[Assigned task] In the material below, the lines between the one holding "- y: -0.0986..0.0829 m" and the one holding "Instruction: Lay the", inclusive, are to be set down word for word. Pictures stay out.
☆ ☆ ☆
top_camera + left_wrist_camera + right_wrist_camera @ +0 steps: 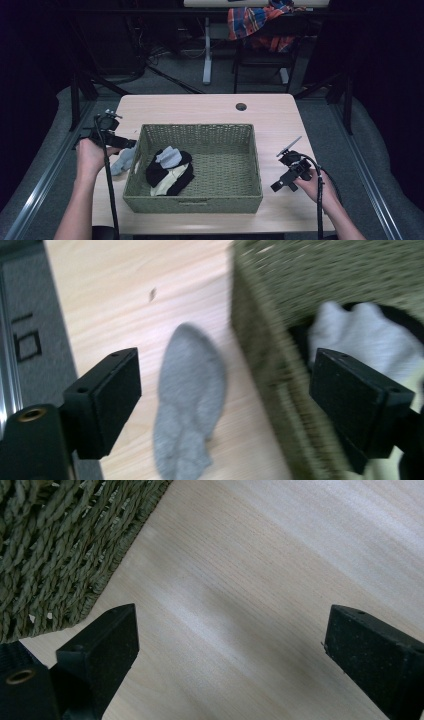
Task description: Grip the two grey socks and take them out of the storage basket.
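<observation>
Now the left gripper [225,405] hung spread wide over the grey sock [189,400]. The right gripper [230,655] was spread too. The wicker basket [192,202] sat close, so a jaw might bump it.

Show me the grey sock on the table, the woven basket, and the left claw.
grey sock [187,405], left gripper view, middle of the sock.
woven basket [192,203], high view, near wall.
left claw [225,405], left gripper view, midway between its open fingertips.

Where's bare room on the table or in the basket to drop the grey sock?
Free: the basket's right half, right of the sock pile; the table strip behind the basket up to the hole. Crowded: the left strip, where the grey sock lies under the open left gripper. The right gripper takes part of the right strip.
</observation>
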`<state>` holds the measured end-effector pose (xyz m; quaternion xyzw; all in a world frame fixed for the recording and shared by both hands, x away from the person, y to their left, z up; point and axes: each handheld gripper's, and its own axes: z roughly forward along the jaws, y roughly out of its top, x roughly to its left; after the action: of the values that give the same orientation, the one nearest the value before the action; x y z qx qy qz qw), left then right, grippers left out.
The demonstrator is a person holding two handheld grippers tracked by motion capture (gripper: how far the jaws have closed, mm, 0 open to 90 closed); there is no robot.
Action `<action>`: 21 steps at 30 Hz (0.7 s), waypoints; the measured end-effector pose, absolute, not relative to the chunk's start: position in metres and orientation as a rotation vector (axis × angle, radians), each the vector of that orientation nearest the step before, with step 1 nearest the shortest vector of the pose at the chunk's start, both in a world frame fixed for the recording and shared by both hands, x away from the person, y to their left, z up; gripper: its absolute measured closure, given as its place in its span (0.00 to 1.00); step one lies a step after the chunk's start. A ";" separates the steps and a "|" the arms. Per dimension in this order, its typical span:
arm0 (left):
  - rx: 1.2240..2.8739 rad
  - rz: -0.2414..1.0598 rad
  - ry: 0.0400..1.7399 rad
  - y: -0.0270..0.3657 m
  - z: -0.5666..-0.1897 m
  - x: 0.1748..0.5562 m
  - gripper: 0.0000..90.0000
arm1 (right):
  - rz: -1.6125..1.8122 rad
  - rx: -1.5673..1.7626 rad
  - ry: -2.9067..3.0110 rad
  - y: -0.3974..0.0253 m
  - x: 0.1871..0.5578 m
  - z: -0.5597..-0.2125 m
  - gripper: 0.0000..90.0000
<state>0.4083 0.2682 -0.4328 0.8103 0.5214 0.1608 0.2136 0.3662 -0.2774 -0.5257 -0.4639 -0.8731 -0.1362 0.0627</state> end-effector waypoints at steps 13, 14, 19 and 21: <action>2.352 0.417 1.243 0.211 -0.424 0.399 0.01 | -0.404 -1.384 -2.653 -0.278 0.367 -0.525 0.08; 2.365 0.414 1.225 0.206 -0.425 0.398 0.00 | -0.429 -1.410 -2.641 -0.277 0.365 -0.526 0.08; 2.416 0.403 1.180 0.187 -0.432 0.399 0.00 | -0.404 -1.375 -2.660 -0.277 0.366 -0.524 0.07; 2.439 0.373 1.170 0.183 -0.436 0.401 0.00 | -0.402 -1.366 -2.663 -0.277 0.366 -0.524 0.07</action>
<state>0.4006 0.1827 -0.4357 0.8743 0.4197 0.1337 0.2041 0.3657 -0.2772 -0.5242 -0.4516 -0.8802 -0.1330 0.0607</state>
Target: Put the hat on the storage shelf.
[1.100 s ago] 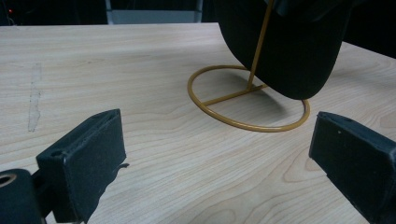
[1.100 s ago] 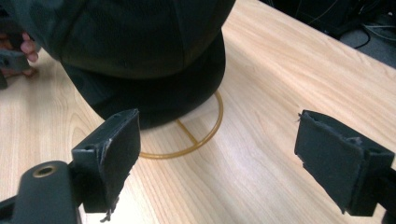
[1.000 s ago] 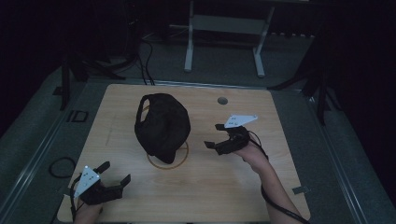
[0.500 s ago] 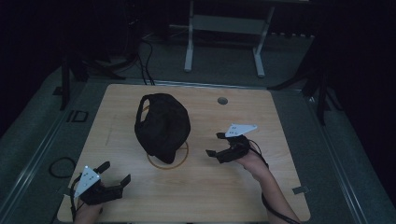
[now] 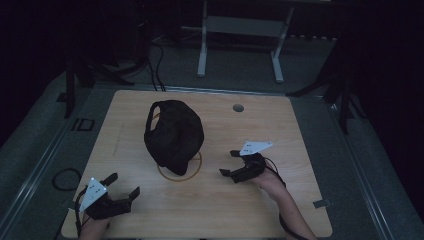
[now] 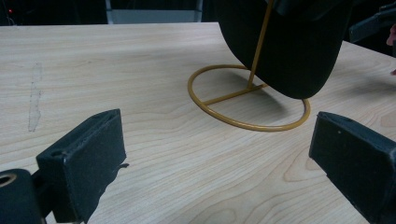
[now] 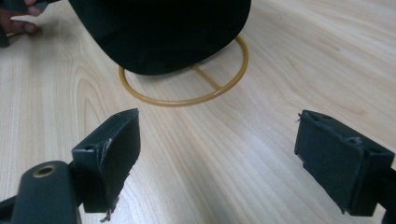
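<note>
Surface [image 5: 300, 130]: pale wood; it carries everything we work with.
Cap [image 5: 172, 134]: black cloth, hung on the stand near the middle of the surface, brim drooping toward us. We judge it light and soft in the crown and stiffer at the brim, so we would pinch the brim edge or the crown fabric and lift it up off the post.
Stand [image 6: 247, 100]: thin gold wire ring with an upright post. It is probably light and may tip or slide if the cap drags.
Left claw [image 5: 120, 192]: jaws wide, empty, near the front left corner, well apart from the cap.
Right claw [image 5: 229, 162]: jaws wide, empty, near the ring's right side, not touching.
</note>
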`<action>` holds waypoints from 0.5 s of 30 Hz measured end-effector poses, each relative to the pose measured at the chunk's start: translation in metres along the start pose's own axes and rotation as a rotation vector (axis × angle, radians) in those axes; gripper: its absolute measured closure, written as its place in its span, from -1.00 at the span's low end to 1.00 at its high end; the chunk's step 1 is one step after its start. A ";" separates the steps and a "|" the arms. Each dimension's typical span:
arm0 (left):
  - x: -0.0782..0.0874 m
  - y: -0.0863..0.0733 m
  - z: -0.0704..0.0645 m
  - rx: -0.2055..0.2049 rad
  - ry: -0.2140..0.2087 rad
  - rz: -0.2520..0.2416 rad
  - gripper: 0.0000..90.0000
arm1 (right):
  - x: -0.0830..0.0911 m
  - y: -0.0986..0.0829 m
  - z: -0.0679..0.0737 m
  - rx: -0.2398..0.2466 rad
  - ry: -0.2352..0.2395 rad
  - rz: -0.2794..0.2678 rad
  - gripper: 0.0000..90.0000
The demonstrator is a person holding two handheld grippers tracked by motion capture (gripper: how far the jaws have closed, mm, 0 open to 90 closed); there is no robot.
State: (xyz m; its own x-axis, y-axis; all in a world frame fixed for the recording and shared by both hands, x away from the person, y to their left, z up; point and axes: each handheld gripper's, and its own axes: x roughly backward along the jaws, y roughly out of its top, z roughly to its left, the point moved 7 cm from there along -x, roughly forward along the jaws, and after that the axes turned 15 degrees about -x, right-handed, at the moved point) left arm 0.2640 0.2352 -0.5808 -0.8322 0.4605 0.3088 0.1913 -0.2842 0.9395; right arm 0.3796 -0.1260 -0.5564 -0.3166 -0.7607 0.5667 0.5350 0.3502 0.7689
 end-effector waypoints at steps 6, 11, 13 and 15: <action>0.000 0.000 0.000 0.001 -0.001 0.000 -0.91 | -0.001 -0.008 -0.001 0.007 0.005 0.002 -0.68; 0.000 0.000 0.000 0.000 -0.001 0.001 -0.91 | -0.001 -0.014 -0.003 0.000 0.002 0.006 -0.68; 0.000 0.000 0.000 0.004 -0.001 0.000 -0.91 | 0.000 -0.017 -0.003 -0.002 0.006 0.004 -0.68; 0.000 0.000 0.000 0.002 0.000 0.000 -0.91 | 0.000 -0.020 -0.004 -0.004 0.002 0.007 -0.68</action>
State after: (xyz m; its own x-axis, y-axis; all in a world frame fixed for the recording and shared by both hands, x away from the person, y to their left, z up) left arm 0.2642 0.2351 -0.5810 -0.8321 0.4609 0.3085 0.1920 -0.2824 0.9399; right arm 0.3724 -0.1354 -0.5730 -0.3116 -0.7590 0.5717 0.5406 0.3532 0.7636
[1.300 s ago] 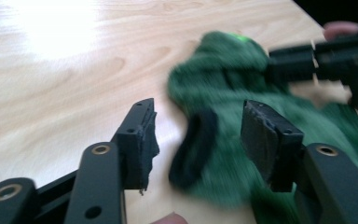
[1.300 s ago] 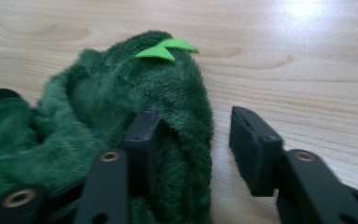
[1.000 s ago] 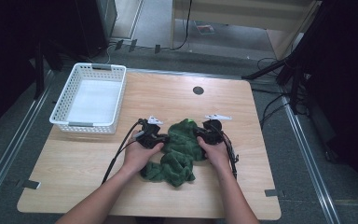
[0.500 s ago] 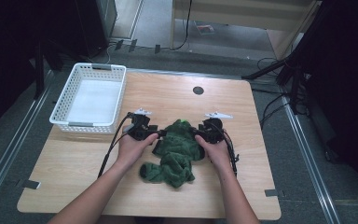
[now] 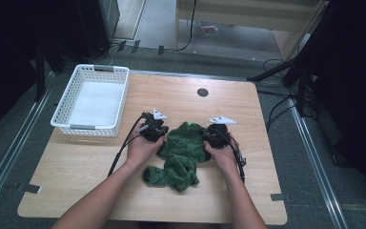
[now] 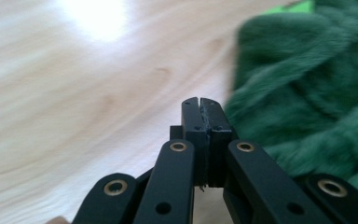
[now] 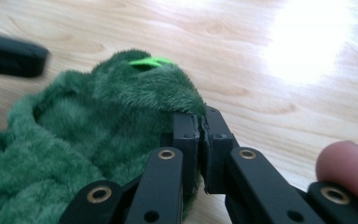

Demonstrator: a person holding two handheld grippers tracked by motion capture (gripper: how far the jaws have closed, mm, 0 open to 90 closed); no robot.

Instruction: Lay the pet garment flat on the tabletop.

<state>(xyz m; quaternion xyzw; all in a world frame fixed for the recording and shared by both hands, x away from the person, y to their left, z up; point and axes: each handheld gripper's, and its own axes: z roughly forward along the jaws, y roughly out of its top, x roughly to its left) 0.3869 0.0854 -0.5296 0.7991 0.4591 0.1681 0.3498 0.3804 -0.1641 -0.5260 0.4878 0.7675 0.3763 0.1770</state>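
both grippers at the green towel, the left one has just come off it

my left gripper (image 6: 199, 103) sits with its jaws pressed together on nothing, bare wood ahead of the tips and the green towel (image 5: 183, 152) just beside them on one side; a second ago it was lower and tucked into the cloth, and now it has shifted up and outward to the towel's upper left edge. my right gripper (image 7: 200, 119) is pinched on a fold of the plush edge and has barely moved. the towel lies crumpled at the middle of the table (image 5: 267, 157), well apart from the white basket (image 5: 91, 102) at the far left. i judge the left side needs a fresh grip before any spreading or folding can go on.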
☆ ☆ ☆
[Result]
  - y: -0.0986..0.0829 m
  - z: -0.0679..0.0737 m
  - rx: -0.2398..0.2466 rad
  - ry: -0.2352..0.2395 rad
  - rz: -0.2794..0.2678 rad
  - gripper: 0.0000..90.0000
The demonstrator is a person holding two handheld grippers tracked by motion capture (gripper: how far the jaws have closed, mm, 0 open to 90 closed); there is no robot.
State: (xyz m; its own x-axis, y-axis; all in a world frame fixed for the recording and shared by both hands, x away from the person, y to their left, z up; point and axes: each handheld gripper's, and its own axes: x roughly backward along the jaws, y roughly out of its top, z roughly to its left, the point moved 7 cm from there along -x, roughly forward along the jaws, and after that the axes turned 15 degrees about -x, right-handed, at the moved point) left arm 0.2640 0.2352 -0.5808 -0.8322 0.4605 0.3088 0.1913 -0.2842 0.9395; right arm 0.3796 -0.1260 -0.5564 -0.3166 -0.7607 0.5667 0.5350 0.3502 0.7689
 end-effector waypoints at steps 6, 11, 13 and 15: <action>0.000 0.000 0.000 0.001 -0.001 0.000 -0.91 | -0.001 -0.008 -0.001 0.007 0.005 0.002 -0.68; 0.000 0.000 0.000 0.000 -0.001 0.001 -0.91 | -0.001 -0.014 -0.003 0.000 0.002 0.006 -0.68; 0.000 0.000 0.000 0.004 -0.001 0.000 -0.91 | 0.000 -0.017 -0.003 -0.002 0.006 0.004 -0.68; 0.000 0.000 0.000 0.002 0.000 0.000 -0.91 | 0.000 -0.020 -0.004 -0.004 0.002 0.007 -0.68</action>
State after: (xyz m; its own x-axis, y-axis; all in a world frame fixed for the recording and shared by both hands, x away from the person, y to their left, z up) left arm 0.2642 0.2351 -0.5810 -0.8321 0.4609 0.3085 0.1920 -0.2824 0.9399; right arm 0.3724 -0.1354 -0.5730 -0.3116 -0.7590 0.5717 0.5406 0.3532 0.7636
[1.300 s ago] 
[1.300 s ago] 
[1.000 s ago] 
[0.500 s ago] 
[now] 
[now] 
[now] 

Demonstrator: a person holding two handheld grippers tracked by motion capture (gripper: how far the jaws have closed, mm, 0 open to 90 closed); no robot.

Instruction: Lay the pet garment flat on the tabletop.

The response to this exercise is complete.